The Benefits of Pilates

The benefits of Pilates are huge, because this method is a well thought out fitness system to improve body strength and body balance through stretching.
Pilates concentrates mainly on the fundamental postural muscles which serve the balance of the body and provide significant spine support.

Pilates exercises specifically strengthen the postural muscles supporting neutral alignment of your spine, thus gradually increasing this alignment to help alleviate or prevent back pain.

Performing these exercises systematically, together with concentrated patterns of breathing, Pilates is a very helpful method to increase physical fitness and to recover from injuries. It’s a professional sports training as well.

Chiropractors highly recommend Pilates for back and spine strengthening.

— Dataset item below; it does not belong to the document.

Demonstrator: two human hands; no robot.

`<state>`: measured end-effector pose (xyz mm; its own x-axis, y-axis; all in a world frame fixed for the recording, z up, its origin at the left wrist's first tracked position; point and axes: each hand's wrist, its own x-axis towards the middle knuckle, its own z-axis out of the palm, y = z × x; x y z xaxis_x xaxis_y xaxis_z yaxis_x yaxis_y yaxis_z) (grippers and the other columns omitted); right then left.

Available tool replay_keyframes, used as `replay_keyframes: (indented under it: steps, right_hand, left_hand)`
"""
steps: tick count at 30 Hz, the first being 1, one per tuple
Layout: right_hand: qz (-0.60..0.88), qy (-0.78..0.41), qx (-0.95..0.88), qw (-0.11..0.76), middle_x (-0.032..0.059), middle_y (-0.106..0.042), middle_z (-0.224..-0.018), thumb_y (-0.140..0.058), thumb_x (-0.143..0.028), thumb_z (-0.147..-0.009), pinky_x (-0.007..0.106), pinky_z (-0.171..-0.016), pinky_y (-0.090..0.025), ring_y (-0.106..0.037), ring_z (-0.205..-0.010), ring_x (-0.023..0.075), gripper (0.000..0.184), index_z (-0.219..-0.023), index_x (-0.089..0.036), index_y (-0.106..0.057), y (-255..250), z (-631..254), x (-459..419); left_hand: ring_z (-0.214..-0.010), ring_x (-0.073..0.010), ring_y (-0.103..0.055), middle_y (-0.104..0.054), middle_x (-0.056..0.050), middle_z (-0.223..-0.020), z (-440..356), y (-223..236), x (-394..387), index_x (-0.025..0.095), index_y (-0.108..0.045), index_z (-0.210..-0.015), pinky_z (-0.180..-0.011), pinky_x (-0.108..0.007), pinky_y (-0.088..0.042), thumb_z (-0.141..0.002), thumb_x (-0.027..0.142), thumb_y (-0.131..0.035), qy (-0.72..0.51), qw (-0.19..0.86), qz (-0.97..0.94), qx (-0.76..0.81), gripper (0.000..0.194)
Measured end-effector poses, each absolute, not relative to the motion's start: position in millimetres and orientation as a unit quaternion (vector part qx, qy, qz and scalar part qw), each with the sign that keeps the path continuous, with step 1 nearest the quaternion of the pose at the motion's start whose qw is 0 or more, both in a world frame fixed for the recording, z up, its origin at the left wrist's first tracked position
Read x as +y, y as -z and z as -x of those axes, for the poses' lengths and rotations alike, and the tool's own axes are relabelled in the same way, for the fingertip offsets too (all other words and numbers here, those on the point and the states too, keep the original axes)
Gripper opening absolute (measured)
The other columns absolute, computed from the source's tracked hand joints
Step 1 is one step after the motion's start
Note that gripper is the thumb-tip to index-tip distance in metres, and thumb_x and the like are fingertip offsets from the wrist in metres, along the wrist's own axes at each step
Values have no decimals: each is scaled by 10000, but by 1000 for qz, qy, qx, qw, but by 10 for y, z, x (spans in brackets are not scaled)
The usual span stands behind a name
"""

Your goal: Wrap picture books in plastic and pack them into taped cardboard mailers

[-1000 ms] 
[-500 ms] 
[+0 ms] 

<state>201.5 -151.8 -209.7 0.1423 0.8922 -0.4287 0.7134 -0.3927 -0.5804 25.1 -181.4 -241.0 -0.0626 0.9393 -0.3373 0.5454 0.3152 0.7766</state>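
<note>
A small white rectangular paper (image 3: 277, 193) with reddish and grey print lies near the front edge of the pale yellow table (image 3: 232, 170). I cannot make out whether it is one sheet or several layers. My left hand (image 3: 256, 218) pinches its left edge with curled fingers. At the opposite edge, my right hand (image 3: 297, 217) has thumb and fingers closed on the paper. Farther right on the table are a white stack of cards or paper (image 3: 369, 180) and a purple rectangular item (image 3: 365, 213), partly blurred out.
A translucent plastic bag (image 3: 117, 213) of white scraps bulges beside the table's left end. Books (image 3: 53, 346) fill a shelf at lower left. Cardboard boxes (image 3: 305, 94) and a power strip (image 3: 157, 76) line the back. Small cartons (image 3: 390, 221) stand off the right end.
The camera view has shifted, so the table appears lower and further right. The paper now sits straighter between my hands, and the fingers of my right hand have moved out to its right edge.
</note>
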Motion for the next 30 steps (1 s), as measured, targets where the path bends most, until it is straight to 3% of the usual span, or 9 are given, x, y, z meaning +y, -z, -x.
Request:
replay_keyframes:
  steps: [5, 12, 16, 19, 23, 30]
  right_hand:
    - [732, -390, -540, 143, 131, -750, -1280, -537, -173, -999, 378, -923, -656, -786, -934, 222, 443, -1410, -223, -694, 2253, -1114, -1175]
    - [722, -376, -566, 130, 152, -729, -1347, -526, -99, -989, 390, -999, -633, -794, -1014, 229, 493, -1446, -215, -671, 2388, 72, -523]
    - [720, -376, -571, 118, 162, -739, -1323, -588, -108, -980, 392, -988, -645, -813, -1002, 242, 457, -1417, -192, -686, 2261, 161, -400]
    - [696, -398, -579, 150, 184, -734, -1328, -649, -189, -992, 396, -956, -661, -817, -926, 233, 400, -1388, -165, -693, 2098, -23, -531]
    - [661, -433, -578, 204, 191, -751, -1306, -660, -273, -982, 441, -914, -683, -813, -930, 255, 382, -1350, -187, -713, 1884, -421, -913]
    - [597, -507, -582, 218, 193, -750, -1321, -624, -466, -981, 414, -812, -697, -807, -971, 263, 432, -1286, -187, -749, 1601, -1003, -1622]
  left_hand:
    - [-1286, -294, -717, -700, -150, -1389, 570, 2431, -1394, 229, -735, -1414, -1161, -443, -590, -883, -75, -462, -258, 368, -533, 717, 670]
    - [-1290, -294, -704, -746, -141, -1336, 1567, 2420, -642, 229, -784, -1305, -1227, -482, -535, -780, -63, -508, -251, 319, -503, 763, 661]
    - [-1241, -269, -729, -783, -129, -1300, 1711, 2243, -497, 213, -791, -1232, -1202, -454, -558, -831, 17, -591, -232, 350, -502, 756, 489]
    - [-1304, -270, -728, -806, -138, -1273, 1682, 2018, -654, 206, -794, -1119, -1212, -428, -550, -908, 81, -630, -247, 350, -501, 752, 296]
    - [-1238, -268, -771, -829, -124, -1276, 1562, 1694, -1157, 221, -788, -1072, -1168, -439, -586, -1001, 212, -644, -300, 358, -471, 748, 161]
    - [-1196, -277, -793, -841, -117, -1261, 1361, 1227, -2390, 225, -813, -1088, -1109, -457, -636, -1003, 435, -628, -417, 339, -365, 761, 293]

Consecutive Pilate’s workouts increase thinner waist and thighs, increment mobility to joints, enhance a flatter stomach and improve blood circulation.

Here are the main Pilates principles:

  • Producing muscle strength, length and flexibility.
  • Builds up consciousness of neutral spine alignment or proper posture during the exercises.
  • Produces deep muscles to support good posture.
  • Use respiration techniques to boost mental centering and focus.
  • Involves the mind to concentrate and focus on improving muscle control and motion efficiency.

The main Pilates benefits are:

  • Restore postural alignment.
  • Create a more flexile and stronger spine.
  • Condition efficient motion patterns to make your body less vulnerable for injuries.
  • Relieve of back pains and joint stress.
  • Relieve of tension by way of deep stretching, boost energy levels and reduce stress.
  • Boost fast recovery from injury or strain.
  • Intensify neuromuscular coordination.
  • Improve circulation.
  • Enhance stamina, agility and mobility.
  • Improve the ‘look and feel’ of your body.
  • Complements any sports training platform.

How to have the best results from your Pilates workout.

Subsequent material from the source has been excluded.